What services should you market yourself as offering?

What services do you not want to offer at all?

And, what services are just simply outside of your skillset and experience?

First step

To come to a space where you have several key service areas you can focus on, it’s a great idea to write out a list of ALL of the skills you can do, or have done throughout your professional experiences.

That list will be different for each of us and dependent upon past roles.

Think of all of the tasks you have done over the years – write them all out.


From there, put a mark next to those tasks you actually enjoy doing. After all, just because you CAN do something (but maybe don’t enjoy it), doesn’t mean you HAVE to offer that in your list of services. Building your own business means that you get to choose tasks that ‘light you up’ inside. And market yourself as offering those things.


Next, segregate those tasks into Service Areas.

Ideally, narrowing down to 2-4 Service Areas is your goal.

Too many and you run the risk of appearing a ‘Jack of All Trades, Master of None’.

Too few and you may have such a narrow offering that it doesn’t appeal to potential clients.

Of course, it’s a great idea to identify things you would like to learn and add to your service offerings in good time – being an Activated Lifelong Learner is a big part of having an Entrepreneurial Mindset.

However initially stick to what you know and do well.

Closing thoughts

Ultimately, the most important thing is remaining committed to your integrity – knowing what you CAN and CAN’T do. Offering services you have no experience in is a recipe for disaster and leads to broken client relationships and unhappy clients, and stress and anxiety for you both.  Essentially? It undermines your professionalism.

So what happens if a client asks you to do something you have no experience doing?


Be transparent.

Tell them it’s not something you’ve done before.

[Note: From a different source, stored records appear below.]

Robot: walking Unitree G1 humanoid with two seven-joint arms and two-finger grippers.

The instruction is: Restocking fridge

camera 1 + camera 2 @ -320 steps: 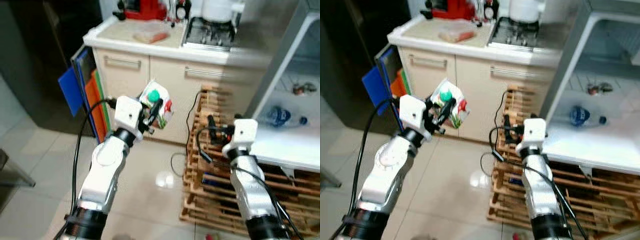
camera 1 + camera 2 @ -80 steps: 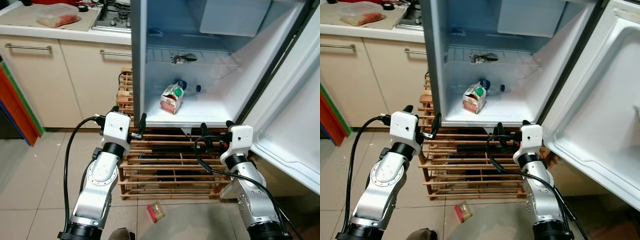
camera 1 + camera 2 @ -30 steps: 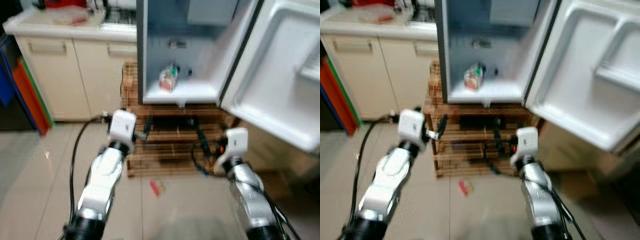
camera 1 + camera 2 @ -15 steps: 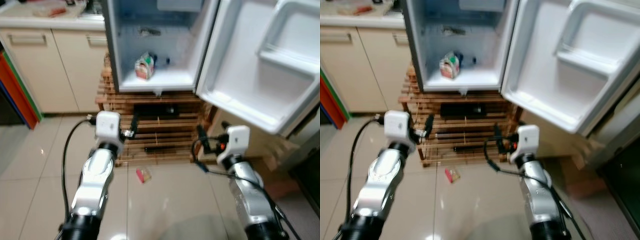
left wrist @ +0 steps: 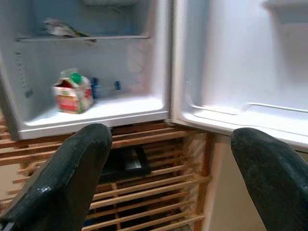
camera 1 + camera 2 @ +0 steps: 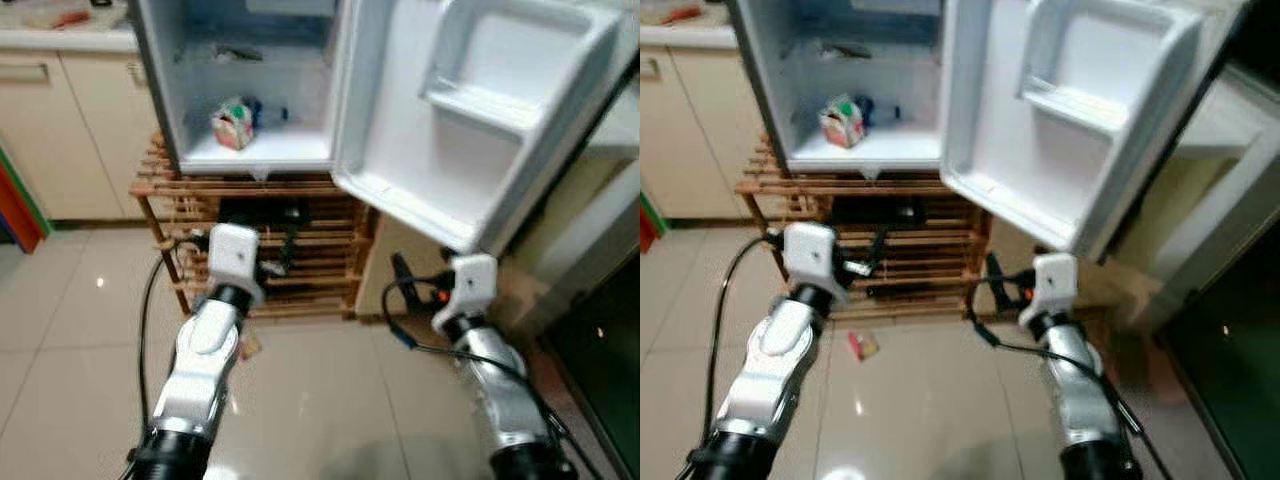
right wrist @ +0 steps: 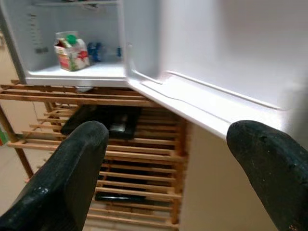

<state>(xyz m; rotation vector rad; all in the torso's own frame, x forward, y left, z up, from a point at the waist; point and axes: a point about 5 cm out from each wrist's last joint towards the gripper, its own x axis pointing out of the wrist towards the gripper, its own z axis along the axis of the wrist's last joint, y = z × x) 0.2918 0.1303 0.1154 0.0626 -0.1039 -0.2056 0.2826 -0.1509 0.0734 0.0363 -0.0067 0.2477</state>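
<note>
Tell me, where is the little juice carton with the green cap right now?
The carton stands on the bottom floor of the open fridge, toward the robot's left, with a bottle lying just behind it and the wooden rack below.

Domestic kitchen. A small white fridge (image 6: 180,120) stands open on a slatted wooden rack (image 6: 310,260), its white moulded door (image 6: 470,130) swung wide to show door shelves. On the fridge floor sit a red-and-white carton with a green cap (image 5: 72,92) and a blue-capped bottle (image 6: 262,113) just behind it; a wire shelf above carries a crumpled wrapper (image 5: 60,29). Cream base cabinets with metal bar handles (image 6: 60,130) adjoin the fridge under a pale worktop (image 6: 60,38). The floor is of glossy beige tiles (image 6: 70,380), with a small packet (image 6: 861,344) lying on it near the rack
</note>
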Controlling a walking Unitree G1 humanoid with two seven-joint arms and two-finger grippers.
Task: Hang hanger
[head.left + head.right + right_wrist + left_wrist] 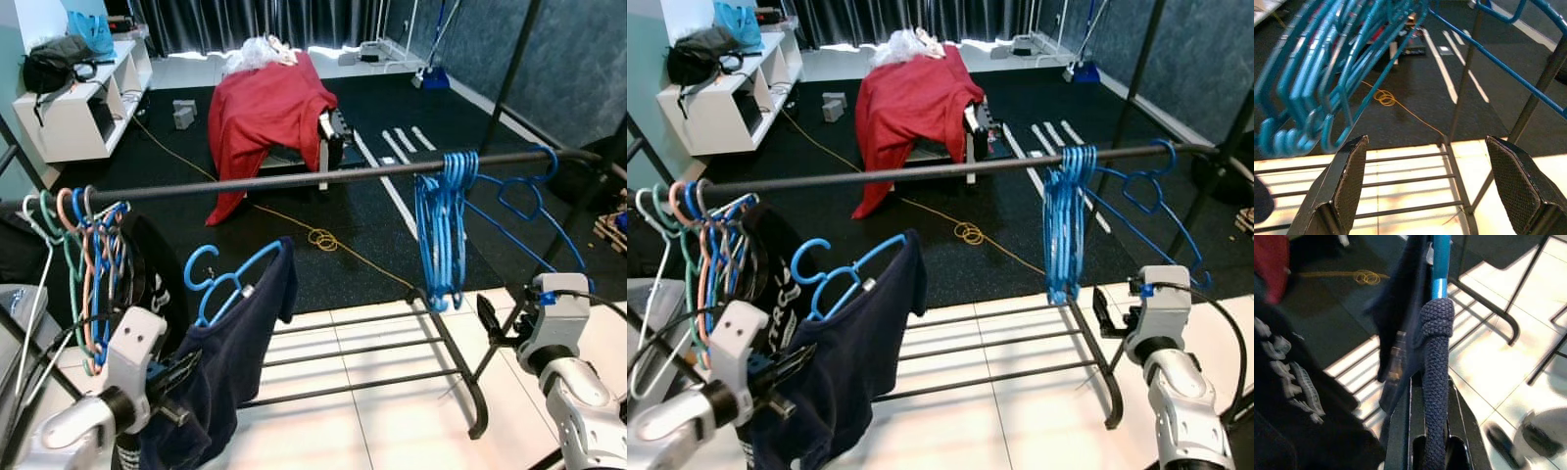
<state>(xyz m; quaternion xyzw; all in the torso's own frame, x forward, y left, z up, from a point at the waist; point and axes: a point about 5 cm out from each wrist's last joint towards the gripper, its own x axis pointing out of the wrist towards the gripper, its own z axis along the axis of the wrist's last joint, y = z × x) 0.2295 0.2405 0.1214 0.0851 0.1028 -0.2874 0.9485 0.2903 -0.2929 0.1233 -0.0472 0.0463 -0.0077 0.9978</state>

If it’s something that interests you, or has been on your list of things you would love to learn – have the conversation with them. Give them the option of allowing you to learn ‘on the job’ so to speak, or to find an expert in that field.

Whatever you do, don’t say you can do tasks you can’t – and then go and ask others how to do them (especially others you don’t know).

Sometimes the utter desperation of securing your first client can see you compromise yourself by agreeing to take on things that are out of your depth.

Put that desperation to bed, be brave and have the conversation with your client (or potential client) so that they can make educated decisions.

Honesty, Integrity and Transparency are key values that will help you build your client base and business – stay true to those.